The Senufo people, also known as Siena, Senefo, Sene, Senoufo, Syénambélé and Bamana, are a West African ethnolinguistic group. They consist of diverse subgroups living in a region spanning the northern Ivory Coast, the southeastern Mali and the western Burkina Faso.[2][3][4] One sub-group, the Nafana, is found in north-western Ghana.[5]

The Senufo people are predominantly animists,[4] with some who are Muslims.[6] They are regionally famous for their handicrafts, many of which feature their cultural themes and religious beliefs.[7]

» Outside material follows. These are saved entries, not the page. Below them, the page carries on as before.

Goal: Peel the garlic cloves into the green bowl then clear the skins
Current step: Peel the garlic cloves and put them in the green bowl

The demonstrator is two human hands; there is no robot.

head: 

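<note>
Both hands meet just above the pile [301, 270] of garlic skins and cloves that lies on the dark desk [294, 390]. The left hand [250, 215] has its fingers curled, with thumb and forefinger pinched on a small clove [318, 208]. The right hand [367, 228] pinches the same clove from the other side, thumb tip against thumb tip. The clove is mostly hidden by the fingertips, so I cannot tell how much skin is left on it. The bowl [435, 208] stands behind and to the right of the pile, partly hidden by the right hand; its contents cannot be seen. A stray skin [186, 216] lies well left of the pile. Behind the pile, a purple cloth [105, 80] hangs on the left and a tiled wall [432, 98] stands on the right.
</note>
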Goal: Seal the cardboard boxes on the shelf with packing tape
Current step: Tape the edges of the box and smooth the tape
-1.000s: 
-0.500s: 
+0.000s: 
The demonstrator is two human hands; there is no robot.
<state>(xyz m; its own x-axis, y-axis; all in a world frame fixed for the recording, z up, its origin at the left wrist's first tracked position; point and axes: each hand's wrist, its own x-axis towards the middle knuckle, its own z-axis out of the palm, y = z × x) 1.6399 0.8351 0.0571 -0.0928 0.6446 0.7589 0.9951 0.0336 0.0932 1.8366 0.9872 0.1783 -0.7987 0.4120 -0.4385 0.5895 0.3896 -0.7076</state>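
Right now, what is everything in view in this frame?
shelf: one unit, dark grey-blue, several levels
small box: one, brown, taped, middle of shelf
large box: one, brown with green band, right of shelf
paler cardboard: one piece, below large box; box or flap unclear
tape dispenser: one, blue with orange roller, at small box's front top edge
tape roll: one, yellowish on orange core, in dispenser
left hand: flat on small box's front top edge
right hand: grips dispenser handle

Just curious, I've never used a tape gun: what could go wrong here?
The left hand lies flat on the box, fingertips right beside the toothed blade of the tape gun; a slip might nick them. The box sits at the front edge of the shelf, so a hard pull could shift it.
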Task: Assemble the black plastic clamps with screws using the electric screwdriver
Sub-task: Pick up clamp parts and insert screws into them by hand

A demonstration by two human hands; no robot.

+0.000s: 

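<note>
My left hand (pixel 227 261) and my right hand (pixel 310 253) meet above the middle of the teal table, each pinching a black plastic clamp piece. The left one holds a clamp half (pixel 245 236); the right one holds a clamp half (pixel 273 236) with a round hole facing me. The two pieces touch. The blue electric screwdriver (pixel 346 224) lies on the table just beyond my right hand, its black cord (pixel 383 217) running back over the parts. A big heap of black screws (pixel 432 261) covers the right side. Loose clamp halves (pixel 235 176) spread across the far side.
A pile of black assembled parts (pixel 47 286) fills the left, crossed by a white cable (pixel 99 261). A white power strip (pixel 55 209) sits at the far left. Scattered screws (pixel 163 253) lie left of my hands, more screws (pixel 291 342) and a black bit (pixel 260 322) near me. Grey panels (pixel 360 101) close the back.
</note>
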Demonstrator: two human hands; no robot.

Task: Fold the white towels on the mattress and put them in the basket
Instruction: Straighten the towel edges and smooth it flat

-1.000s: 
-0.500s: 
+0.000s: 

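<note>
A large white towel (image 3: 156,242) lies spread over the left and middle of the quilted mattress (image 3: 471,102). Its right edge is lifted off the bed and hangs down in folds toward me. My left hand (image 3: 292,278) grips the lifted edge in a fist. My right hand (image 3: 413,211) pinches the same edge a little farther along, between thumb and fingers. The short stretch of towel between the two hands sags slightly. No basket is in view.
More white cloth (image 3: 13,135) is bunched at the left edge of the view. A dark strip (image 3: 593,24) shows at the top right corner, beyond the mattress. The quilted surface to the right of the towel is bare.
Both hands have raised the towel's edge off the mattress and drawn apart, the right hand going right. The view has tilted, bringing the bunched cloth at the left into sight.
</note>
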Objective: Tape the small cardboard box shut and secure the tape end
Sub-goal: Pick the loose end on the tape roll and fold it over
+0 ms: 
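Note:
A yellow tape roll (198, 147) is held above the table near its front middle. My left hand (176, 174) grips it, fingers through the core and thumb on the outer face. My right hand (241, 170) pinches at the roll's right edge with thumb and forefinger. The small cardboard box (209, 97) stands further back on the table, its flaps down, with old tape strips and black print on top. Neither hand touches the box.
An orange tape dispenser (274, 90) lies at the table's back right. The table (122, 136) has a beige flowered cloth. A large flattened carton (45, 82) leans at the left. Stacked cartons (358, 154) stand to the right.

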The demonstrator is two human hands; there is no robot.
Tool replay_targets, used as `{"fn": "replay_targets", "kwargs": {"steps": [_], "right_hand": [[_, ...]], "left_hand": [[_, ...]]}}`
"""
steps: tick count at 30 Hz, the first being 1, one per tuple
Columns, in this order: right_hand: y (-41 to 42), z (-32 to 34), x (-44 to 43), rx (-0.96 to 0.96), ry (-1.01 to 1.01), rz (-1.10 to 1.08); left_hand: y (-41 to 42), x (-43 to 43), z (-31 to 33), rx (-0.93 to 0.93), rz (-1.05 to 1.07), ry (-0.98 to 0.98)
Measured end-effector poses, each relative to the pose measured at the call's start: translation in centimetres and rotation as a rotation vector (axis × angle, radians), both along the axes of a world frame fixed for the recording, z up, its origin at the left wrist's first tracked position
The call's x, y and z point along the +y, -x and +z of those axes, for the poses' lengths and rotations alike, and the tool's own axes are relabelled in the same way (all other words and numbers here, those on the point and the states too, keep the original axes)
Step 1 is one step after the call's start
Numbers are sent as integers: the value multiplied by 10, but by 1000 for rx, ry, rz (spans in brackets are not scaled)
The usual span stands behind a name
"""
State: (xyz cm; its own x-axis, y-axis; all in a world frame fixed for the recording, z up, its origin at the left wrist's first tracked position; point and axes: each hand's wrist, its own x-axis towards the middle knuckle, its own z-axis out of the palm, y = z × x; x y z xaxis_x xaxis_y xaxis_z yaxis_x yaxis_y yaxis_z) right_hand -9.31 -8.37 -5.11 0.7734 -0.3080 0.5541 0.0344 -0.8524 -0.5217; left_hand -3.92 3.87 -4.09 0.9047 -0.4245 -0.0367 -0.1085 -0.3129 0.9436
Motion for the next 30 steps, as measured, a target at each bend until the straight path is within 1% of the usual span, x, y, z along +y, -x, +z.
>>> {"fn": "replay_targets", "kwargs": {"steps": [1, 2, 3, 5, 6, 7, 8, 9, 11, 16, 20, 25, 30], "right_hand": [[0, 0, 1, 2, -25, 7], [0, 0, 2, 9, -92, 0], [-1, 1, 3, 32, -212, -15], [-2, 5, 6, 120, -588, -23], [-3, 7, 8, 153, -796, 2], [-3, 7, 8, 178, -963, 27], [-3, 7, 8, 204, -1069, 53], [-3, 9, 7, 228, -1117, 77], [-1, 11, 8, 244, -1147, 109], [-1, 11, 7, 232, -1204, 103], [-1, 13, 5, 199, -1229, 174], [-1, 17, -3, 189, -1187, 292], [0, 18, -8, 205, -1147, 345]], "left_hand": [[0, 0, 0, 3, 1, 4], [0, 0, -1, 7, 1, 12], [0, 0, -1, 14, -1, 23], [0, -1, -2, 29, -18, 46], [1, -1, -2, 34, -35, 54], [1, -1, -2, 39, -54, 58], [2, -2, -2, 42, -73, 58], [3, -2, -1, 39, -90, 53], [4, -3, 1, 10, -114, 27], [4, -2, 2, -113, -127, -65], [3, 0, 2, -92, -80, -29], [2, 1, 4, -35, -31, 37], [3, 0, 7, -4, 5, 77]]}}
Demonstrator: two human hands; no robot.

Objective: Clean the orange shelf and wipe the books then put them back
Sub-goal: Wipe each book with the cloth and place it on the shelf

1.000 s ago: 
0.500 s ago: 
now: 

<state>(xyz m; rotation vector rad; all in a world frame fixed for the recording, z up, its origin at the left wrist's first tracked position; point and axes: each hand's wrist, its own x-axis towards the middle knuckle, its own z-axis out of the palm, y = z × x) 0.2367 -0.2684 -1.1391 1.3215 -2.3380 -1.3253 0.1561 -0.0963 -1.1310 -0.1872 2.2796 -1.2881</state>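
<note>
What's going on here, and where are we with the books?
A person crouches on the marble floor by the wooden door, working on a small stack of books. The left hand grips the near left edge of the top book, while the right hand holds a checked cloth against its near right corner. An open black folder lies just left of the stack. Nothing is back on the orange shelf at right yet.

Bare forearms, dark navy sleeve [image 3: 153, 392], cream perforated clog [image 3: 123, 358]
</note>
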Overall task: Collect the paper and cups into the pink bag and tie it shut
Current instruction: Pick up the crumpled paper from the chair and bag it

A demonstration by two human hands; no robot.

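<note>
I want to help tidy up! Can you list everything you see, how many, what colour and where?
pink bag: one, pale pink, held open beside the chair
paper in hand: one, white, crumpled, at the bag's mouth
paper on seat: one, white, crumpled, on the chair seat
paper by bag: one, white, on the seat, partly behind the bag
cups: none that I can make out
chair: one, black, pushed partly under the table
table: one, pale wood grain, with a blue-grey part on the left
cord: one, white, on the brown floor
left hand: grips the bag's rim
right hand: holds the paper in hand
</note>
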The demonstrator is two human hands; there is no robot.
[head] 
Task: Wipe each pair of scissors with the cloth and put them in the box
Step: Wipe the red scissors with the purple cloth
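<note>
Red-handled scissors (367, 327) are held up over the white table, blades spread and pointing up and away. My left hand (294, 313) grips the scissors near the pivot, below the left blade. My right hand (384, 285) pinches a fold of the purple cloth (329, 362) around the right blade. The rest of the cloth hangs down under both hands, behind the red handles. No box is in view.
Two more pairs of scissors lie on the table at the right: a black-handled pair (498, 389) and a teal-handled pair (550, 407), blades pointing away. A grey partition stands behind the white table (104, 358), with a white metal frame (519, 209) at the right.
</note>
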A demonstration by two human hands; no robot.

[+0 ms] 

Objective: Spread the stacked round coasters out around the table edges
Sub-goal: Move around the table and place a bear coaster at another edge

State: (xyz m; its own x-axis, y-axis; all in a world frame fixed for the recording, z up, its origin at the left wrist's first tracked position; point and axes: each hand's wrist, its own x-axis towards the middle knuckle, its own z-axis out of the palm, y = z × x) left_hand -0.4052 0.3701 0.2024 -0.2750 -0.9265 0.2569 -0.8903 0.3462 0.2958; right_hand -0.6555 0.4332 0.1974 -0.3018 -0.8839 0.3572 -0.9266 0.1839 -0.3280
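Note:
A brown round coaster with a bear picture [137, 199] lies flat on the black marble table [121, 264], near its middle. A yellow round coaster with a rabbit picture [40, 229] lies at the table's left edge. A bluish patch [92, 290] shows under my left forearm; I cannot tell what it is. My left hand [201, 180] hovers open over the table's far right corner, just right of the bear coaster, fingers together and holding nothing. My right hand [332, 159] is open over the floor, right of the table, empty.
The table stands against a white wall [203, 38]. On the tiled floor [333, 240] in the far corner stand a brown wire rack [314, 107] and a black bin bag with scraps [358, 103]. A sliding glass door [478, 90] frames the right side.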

Demographics and languages[edit]

Approximate distribution of Senufo people in Ivory Coast, Mali, Burkina Faso and Ghana

In the 1980s, estimates placed the total ethnic group population of Senufo people somewhere between 1.5 and 2.7 million.[8] A 2013 estimate places the total over 3 million, with majority of them living in Ivory Coast in places such as Katiola, and some 0.8 million in southeastern Mali.[3][4][6] Their highest population densities are found in the land between the Black Volta river, Bagoe River and Bani River.[2]

The Senufo people are typically studied in three large subgroups which have been relatively isolated.[9] The northern Senufo are called "Supide or Kenedougou", found near Odienne, and who helped found an important kingdom of West Africa and challenged Muslim missionaries and traders. The southern Senufo are the largest group, numbering over 2 million, who allowed Muslim traders to settle within their communities in the 18th century who actively proselytized, and about 20% of the southern Senufo are Muslims. The third group is very small and isolated from both northern and southern Senufo.[2] Some sociologists such as the French scholar Holas mentions fifteen identifiable sub-groups of Senufo people, with thirty dialects and four castes scattered between them.[5]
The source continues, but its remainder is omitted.